The change was approved by lawmakers as part of a $54 million line item in the state budget last year.
Lottery Secretary Jim Poppell told members of the Senate Innovation, Industry, and Technology Committee last week that the system conversion remains on time and on budget.
"It will take approximately 10 hours to make the switch-over if everything goes correctly," Poppell said during a confirmation hearing before the committee. "Generally, what that means is when we complete operations, somewhere around midnight, we would shut the old system down, and we would come up live, hopefully, at 10 a.m. the next morning."
Las Vegas-based International Game Technology is overseeing the conversion.
The legislative budget item provides for up to 2,500 vending machines, replacing equipment and software almost 15 years old, bringing in a new communications network and improving security and anti-fraud measures.

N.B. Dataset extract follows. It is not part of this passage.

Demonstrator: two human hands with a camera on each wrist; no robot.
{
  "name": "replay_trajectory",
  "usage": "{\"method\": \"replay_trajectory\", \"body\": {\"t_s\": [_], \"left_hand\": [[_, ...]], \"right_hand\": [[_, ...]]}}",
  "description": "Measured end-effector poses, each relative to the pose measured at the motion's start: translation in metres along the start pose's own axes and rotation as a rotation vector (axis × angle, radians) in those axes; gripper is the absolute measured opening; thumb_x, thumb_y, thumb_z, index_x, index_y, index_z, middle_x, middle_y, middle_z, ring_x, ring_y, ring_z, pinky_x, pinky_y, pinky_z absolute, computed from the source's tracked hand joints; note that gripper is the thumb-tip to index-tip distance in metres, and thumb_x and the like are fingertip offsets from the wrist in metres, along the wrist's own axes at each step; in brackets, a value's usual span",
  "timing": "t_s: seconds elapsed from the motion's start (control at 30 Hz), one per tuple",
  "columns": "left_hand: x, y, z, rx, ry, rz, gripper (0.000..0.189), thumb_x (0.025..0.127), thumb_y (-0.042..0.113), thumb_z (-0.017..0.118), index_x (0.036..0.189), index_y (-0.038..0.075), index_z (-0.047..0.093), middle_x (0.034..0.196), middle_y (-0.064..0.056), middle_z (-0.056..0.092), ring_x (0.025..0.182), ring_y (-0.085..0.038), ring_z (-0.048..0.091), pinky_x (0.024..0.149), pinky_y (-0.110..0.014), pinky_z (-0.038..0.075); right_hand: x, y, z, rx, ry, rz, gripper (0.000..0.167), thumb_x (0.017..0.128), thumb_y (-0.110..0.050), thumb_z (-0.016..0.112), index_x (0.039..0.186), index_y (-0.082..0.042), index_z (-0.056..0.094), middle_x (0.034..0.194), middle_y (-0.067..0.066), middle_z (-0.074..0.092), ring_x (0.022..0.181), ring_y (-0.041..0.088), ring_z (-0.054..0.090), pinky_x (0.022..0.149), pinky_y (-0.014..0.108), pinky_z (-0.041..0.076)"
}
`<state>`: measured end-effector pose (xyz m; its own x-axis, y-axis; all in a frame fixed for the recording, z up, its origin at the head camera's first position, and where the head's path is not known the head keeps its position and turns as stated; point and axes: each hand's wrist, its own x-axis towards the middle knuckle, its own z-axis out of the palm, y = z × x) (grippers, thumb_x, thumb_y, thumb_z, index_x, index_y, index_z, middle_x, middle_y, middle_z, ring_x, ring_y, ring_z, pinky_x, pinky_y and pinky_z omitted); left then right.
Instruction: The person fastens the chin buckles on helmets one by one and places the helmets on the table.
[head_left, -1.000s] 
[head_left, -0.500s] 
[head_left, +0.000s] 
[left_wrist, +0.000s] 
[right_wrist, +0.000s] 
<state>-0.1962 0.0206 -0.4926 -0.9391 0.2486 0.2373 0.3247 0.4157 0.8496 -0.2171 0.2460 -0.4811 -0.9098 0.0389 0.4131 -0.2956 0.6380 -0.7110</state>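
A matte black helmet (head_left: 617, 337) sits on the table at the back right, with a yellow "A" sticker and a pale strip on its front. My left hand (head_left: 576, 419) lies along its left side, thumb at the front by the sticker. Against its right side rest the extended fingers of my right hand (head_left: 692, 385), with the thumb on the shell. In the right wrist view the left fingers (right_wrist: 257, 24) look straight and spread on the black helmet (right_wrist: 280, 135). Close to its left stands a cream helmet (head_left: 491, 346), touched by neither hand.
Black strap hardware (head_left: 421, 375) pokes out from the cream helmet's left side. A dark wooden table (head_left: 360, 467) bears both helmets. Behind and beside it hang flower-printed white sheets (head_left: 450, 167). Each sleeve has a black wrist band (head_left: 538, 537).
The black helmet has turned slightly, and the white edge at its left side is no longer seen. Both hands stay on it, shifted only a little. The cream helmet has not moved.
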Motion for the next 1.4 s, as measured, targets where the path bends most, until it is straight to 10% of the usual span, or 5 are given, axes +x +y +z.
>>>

"The new system will include improved technology and retailer enhancements that will create a better overall player experience," Nucatola said. "One example of this is the new self-service ticket checkers. These machines can be used by players to check their tickets for winners on their own, reducing the need to wait in line and adding an additional layer of security."
Poppell estimated the new gaming system has required the replacement of 130,000 pieces of electronic equipment and training for 40,000 retail employees statewide.
The change comes as the lottery has seen record growth, topping $6.7 billion in sales in the past fiscal year, which ended June 30. Poppell said sales are on pace for $7 billion in the current fiscal year. Money from the lottery is used for such things as the Bright Futures scholarship program.
There are no plans to offer games online, which is prohibited by state laws.